■ What to work on
Where the records below show a line containing "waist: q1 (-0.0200", start copying; end with the line containing "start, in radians", and copy it too.

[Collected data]
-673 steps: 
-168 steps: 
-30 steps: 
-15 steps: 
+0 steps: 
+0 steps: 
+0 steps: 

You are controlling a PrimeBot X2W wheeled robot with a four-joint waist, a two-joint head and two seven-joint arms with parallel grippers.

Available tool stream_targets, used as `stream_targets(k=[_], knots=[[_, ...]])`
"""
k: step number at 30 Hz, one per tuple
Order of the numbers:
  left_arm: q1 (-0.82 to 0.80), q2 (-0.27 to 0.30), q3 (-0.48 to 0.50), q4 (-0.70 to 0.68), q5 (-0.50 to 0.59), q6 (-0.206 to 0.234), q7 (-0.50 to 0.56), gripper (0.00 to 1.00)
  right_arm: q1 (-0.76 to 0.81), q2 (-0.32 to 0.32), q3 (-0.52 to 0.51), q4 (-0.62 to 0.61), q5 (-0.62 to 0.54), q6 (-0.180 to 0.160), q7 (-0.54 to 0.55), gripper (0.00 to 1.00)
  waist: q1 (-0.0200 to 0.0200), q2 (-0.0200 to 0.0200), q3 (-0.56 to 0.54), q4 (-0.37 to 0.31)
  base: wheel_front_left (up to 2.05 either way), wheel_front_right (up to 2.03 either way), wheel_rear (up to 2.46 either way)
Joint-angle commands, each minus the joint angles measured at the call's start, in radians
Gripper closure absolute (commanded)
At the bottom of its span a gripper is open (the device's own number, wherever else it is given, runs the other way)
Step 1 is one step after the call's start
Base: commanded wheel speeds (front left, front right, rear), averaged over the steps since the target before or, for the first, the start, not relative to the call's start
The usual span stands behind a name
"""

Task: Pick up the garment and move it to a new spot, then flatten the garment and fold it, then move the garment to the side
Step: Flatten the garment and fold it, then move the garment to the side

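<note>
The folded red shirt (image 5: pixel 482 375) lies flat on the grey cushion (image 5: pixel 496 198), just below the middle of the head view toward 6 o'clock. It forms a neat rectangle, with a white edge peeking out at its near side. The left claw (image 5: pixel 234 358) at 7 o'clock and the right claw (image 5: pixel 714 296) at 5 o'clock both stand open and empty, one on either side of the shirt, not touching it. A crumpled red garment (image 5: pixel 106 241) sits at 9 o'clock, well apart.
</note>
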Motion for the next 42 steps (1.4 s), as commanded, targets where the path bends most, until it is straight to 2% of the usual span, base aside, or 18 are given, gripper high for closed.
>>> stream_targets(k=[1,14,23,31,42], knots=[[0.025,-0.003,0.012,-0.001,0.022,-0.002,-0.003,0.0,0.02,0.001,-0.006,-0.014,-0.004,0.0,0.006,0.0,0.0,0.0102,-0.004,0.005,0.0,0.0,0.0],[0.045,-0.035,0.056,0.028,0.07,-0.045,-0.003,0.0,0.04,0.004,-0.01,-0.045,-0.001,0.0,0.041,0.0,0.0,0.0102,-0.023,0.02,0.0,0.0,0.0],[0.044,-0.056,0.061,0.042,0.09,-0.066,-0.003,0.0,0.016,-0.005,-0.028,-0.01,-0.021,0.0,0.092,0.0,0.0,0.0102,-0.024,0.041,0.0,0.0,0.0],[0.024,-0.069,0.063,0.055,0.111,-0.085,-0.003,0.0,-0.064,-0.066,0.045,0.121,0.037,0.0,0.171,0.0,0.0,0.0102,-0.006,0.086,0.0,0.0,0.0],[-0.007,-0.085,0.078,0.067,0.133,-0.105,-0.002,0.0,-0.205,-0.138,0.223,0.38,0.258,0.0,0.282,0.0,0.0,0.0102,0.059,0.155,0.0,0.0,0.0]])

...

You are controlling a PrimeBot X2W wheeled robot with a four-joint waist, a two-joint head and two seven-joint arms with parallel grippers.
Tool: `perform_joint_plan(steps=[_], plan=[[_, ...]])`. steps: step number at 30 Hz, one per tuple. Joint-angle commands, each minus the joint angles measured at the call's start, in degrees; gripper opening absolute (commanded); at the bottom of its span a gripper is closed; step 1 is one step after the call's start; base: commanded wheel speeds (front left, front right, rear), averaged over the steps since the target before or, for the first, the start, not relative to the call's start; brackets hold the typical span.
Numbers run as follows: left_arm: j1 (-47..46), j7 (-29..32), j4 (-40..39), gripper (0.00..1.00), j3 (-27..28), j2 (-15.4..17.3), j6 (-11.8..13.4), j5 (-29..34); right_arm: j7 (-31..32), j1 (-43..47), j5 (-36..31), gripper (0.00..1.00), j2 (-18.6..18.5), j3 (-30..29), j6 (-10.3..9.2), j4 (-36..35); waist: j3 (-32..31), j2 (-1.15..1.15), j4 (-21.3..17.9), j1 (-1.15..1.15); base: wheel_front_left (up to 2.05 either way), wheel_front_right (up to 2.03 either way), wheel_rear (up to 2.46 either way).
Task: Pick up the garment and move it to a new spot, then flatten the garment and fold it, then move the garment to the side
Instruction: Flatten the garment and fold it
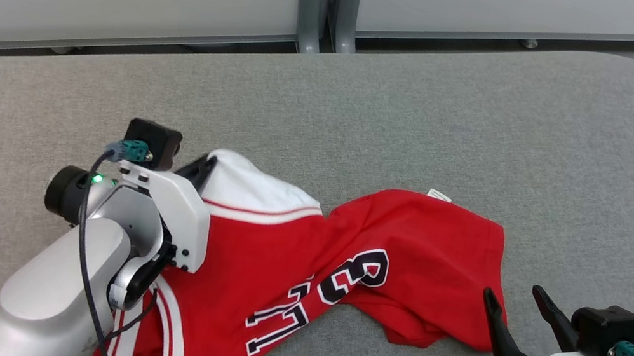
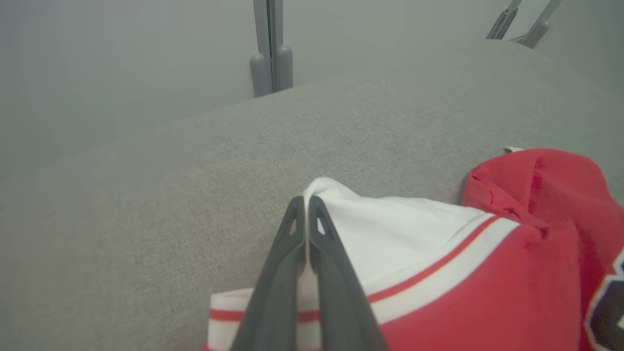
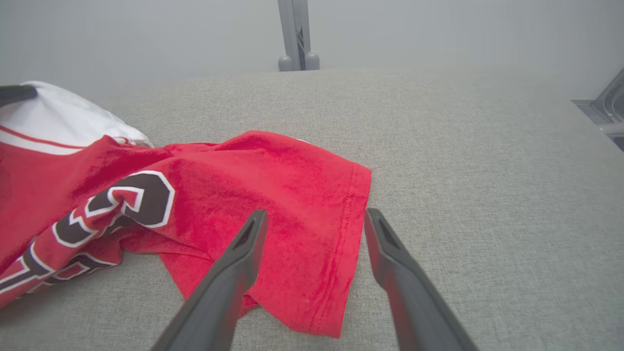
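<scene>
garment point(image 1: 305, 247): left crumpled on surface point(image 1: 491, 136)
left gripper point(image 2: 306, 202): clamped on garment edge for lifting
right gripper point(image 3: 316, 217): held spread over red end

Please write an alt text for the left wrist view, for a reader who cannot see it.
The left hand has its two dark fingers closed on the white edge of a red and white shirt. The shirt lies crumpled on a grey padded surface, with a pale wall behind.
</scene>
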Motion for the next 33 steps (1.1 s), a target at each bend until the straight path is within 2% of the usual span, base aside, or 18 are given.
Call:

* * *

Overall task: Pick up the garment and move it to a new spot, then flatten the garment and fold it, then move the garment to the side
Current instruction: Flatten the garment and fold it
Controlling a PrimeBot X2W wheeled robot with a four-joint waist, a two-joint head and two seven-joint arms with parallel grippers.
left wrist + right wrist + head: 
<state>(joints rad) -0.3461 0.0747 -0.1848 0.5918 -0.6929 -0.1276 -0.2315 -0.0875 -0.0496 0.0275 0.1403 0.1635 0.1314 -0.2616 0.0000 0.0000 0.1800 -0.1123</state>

■ Worked solution
  waist: q1 (-0.0200 to 0.0200), q2 (-0.0200 to 0.0200), q3 (-0.56 to 0.54), q4 (-0.37 to 0.31)
  base: wheel_front_left (up to 2.05 either way), wheel_front_right (up to 2.03 either way), wheel_rear (up to 2.46 either way)
Joint-angle commands, each minus the joint angles measured at the call's start, in radians

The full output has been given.